Description of the task: Reproduce the entries below, please. Keep every character the same.

(Dataset items)
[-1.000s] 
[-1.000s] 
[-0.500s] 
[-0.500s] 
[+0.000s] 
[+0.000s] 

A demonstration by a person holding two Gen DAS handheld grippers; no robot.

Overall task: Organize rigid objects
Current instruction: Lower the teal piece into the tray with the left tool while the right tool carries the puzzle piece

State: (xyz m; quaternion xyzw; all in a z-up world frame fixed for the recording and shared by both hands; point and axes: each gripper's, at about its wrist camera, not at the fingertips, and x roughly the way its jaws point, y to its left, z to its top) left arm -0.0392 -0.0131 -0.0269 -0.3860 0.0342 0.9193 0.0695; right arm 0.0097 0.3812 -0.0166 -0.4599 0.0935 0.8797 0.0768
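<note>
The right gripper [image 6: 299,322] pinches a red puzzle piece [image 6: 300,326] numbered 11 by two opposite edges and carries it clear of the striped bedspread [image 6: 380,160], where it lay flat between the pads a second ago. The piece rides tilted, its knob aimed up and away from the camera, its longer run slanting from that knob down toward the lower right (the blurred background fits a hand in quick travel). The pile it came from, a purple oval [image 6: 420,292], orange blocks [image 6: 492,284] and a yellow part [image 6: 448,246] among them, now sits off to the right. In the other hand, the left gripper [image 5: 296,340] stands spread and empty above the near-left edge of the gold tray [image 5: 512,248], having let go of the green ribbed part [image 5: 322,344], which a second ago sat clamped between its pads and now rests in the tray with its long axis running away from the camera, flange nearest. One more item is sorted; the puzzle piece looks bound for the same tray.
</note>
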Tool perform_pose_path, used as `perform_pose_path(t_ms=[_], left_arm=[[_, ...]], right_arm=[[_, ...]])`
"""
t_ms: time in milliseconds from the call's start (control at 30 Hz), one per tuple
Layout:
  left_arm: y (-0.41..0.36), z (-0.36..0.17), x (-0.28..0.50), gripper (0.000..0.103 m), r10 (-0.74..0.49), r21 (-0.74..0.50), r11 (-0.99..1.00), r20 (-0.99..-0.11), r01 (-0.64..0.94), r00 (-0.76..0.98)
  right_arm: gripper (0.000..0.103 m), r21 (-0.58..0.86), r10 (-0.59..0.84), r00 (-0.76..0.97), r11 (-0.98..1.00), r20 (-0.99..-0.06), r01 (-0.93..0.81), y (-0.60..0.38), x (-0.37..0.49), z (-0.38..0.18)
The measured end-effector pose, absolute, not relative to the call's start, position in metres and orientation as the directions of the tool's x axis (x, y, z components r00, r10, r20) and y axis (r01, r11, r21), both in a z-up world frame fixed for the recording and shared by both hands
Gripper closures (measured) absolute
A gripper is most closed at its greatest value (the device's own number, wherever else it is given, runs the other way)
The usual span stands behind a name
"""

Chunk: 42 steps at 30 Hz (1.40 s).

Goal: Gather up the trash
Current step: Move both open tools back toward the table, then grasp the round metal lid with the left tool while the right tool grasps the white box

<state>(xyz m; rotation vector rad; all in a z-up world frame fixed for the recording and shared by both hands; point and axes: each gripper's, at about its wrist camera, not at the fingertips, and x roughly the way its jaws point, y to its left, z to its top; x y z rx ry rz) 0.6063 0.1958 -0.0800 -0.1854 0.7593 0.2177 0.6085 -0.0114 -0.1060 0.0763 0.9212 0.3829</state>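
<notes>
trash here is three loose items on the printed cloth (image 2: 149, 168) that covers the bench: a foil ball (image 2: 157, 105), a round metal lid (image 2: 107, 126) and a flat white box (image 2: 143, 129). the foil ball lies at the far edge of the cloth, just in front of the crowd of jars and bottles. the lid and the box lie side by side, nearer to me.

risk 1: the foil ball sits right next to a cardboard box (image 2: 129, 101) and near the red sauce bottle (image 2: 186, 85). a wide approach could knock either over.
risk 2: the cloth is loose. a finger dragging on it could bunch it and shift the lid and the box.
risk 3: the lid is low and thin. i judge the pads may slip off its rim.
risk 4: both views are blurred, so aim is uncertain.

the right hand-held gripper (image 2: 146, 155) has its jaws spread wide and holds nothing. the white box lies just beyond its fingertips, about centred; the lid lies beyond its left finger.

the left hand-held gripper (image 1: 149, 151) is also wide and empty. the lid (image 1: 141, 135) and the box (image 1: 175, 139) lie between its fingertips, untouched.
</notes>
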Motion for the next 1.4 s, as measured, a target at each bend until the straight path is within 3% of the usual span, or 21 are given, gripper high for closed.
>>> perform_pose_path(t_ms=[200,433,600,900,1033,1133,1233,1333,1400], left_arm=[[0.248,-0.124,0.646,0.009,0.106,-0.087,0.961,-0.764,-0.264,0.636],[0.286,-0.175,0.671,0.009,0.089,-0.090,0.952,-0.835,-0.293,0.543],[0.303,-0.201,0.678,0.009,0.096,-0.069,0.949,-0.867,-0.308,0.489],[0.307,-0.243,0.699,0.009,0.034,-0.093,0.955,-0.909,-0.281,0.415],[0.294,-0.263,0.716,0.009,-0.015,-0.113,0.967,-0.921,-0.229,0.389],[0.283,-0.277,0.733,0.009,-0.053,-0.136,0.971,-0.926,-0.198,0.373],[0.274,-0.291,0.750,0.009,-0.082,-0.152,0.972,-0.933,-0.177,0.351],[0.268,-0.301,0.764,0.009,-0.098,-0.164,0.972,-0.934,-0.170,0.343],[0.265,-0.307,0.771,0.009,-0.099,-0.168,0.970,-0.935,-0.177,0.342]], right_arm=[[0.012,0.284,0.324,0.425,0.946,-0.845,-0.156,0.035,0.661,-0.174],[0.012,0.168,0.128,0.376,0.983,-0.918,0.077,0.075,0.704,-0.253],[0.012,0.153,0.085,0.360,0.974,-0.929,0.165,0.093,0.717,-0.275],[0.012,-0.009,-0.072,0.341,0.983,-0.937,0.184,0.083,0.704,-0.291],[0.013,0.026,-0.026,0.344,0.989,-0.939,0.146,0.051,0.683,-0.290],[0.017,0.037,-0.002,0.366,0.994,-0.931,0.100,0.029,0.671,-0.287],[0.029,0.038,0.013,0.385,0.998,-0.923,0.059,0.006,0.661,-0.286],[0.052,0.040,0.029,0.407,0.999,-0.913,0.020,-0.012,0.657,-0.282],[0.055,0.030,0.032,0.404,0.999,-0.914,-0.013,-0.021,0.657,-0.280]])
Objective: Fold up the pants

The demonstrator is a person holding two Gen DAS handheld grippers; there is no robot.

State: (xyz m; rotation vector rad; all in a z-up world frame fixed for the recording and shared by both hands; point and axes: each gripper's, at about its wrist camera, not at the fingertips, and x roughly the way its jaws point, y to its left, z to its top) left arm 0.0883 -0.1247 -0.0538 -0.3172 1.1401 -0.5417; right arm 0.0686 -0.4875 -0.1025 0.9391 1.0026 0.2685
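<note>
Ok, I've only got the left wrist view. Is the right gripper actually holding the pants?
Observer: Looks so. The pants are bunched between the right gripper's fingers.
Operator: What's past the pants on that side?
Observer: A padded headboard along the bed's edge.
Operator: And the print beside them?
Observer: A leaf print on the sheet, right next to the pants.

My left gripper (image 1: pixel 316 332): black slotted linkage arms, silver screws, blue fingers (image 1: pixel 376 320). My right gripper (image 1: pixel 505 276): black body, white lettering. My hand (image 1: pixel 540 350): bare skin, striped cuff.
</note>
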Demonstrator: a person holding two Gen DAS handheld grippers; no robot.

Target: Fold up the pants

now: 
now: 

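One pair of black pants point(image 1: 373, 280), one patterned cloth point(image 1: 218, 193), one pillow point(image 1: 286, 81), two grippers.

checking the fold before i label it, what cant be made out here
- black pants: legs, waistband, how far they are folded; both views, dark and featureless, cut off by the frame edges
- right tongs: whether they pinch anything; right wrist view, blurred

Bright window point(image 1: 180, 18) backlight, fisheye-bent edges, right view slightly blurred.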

Solution to this exercise:
[-1.000s] 
[-1.000s] 
[-0.500s] 
[-0.500s] 
[+0.000s] 
[+0.000s] 

A demonstration by a person holding two Gen DAS handheld grippers; no robot.

Overall task: Organize rigid objects
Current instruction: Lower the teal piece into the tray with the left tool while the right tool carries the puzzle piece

State: (xyz m; quaternion xyzw; all in a z-up world frame fixed for the recording and shared by both hands; point and axes: each gripper's, at about its wrist camera, not at the fingertips, and x roughly the way its jaws point, y to its left, z to its top) left arm -0.0392 -0.0131 -0.0269 -0.3860 0.0342 0.9193 0.0695; right arm 0.0097 0.3812 -0.0166 -0.4599 0.0935 0.8797 0.0768
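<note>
The right gripper [image 6: 299,322] pinches a red puzzle piece [image 6: 300,326] numbered 11 by two opposite edges and carries it clear of the striped bedspread [image 6: 380,160], where it lay flat between the pads a second ago. The piece rides tilted, its knob aimed up and away from the camera, its longer run slanting from that knob down toward the lower right (the blurred background fits a hand in quick travel). The pile it came from, a purple oval [image 6: 420,292], orange blocks [image 6: 492,284] and a yellow part [image 6: 448,246] among them, now sits off to the right. In the other hand, the left gripper [image 5: 296,340] stands spread and empty above the near-left edge of the gold tray [image 5: 512,248], having let go of the green ribbed part [image 5: 322,344], which a second ago sat clamped between its pads and now rests in the tray with its long axis running away from the camera, flange nearest. One more item is sorted; the puzzle piece looks bound for the same tray.
</note>
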Tool perform_pose_path, used as `perform_pose_path(t_ms=[_], left_arm=[[_, ...]], right_arm=[[_, ...]])`
"""
t_ms: time in milliseconds from the call's start (control at 30 Hz), one per tuple
Layout:
  left_arm: y (-0.41..0.36), z (-0.36..0.17), x (-0.28..0.50), gripper (0.000..0.103 m), r10 (-0.74..0.49), r21 (-0.74..0.50), r11 (-0.99..1.00), r20 (-0.99..-0.11), r01 (-0.64..0.94), r00 (-0.76..0.98)
  right_arm: gripper (0.000..0.103 m), r21 (-0.58..0.86), r10 (-0.59..0.84), r00 (-0.76..0.97), r11 (-0.98..1.00), r20 (-0.99..-0.06), r01 (-0.93..0.81), y (-0.60..0.38), x (-0.37..0.49), z (-0.38..0.18)
The measured end-effector pose, absolute, not relative to the call's start, position in metres and orientation as the directions of the tool's x axis (x, y, z components r00, r10, r20) and y axis (r01, r11, r21), both in a z-up world frame fixed for the recording and shared by both hands
Gripper closures (measured) absolute
A gripper is most closed at its greatest value (the device's own number, wherever else it is given, runs the other way)
The usual span stands behind a name
"""

Chunk: 42 steps at 30 Hz (1.40 s).

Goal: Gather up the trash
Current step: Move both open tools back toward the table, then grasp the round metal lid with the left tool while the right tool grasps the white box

<state>(xyz m; rotation vector rad; all in a z-up world frame fixed for the recording and shared by both hands; point and axes: each gripper's, at about its wrist camera, not at the fingertips, and x roughly the way its jaws point, y to its left, z to its top; x y z rx ry rz) 0.6063 0.1958 -0.0800 -0.1854 0.7593 0.2177 0.6085 -0.0114 -0.1060 0.0763 0.9212 0.3829</state>
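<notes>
trash here is three loose items on the printed cloth (image 2: 149, 168) that covers the bench: a foil ball (image 2: 157, 105), a round metal lid (image 2: 107, 126) and a flat white box (image 2: 143, 129). the foil ball lies at the far edge of the cloth, just in front of the crowd of jars and bottles. the lid and the box lie side by side, nearer to me.

risk 1: the foil ball sits right next to a cardboard box (image 2: 129, 101) and near the red sauce bottle (image 2: 186, 85). a wide approach could knock either over.
risk 2: the cloth is loose. a finger dragging on it could bunch it and shift the lid and the box.
risk 3: the lid is low and thin. i judge the pads may slip off its rim.
risk 4: both views are blurred, so aim is uncertain.

the right hand-held gripper (image 2: 146, 155) has its jaws spread wide and holds nothing. the white box lies just beyond its fingertips, about centred; the lid lies beyond its left finger.

the left hand-held gripper (image 1: 149, 151) is also wide and empty. the lid (image 1: 141, 135) and the box (image 1: 175, 139) lie between its fingertips, untouched.
</notes>
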Motion for the next 1.4 s, as measured, a target at each bend until the straight path is within 3% of the usual span, or 21 are given, gripper high for closed.
>>> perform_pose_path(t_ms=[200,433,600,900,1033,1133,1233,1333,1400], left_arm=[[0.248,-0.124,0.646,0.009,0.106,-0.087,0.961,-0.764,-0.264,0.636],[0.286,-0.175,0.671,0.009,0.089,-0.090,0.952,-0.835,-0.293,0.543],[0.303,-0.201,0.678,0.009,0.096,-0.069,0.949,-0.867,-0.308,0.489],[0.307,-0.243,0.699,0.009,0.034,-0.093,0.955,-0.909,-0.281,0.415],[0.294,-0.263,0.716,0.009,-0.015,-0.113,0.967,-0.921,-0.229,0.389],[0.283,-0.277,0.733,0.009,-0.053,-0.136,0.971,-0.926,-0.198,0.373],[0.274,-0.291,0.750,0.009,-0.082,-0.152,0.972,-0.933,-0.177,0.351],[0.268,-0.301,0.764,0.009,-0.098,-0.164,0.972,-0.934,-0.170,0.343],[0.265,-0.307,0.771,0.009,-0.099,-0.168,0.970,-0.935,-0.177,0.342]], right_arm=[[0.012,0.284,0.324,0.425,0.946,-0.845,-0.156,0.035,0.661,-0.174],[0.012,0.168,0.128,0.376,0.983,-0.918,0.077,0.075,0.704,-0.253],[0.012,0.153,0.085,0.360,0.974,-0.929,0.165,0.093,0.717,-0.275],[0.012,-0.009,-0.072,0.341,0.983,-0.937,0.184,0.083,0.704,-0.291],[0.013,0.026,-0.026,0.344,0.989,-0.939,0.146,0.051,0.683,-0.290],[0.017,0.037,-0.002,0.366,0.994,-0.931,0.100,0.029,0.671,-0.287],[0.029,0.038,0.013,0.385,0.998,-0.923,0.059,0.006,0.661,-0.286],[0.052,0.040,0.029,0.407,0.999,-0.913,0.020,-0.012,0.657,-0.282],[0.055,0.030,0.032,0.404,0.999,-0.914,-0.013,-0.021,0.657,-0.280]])
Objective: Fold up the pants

The demonstrator is a person holding two Gen DAS handheld grippers; there is no robot.

State: (xyz m; rotation vector rad; all in a z-up world frame fixed for the recording and shared by both hands; point and axes: each gripper's, at about its wrist camera, not at the fingertips, and x roughly the way its jaws point, y to its left, z to its top) left arm 0.0883 -0.1247 -0.0538 -0.3172 1.1401 -0.5417; right arm 0.0686 -0.4875 -0.1025 0.9391 1.0026 0.2685
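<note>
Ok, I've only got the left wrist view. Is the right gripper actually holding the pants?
Observer: Looks so. The pants are bunched between the right gripper's fingers.
Operator: What's past the pants on that side?
Observer: A padded headboard along the bed's edge.
Operator: And the print beside them?
Observer: A leaf print on the sheet, right next to the pants.

My left gripper (image 1: pixel 316 332): black slotted linkage arms, silver screws, blue fingers (image 1: pixel 376 320). My right gripper (image 1: pixel 505 276): black body, white lettering. My hand (image 1: pixel 540 350): bare skin, striped cuff.
</note>
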Demonstrator: a person holding two Gen DAS handheld grippers; no robot.

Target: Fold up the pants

now: 
now: 

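One pair of black pants point(image 1: 373, 280), one patterned cloth point(image 1: 218, 193), one pillow point(image 1: 286, 81), two grippers.

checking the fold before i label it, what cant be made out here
- black pants: legs, waistband, how far they are folded; both views, dark and featureless, cut off by the frame edges
- right tongs: whether they pinch anything; right wrist view, blurred

Bright window point(image 1: 180, 18) backlight, fisheye-bent edges, right view slightly blurred.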

The exercise has now been completed.